Work order: The word "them" marks the lines to keep; find each one in the data and copy it.

__________________________________________________

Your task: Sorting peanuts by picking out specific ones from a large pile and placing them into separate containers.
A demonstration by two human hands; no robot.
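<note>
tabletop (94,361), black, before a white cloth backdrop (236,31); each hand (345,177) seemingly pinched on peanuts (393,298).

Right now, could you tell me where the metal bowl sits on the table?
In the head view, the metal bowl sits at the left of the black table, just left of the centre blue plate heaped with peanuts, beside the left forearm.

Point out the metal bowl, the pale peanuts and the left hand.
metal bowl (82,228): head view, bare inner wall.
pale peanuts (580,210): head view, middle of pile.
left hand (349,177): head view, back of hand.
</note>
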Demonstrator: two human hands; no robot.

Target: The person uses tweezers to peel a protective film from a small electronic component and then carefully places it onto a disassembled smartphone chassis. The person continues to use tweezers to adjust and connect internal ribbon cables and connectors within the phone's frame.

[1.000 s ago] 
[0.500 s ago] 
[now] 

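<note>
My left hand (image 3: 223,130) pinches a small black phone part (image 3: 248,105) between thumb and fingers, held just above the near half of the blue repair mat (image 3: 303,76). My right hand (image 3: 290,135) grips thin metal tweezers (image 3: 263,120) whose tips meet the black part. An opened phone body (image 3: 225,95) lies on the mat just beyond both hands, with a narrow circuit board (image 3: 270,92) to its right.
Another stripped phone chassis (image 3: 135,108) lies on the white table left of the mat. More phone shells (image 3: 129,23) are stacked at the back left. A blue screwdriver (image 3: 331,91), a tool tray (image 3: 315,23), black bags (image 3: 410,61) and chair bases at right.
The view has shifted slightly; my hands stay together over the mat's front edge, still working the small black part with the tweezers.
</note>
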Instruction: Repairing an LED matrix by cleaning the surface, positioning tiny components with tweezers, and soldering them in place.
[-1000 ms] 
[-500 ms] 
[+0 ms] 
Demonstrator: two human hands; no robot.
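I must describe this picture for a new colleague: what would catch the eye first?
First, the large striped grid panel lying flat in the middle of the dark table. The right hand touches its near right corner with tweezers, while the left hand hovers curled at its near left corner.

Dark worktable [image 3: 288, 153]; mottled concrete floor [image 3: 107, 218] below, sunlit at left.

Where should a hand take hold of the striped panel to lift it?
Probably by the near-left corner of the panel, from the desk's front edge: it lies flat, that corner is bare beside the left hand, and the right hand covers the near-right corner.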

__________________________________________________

Exercise output:
Your task: Sorting peanuts by picking out specific ones from a large pile and placing them into separate containers.
Instruction: Repairing an LED matrix by cleaning the surface, positioning tiny components with tweezers, and soldering them in place.

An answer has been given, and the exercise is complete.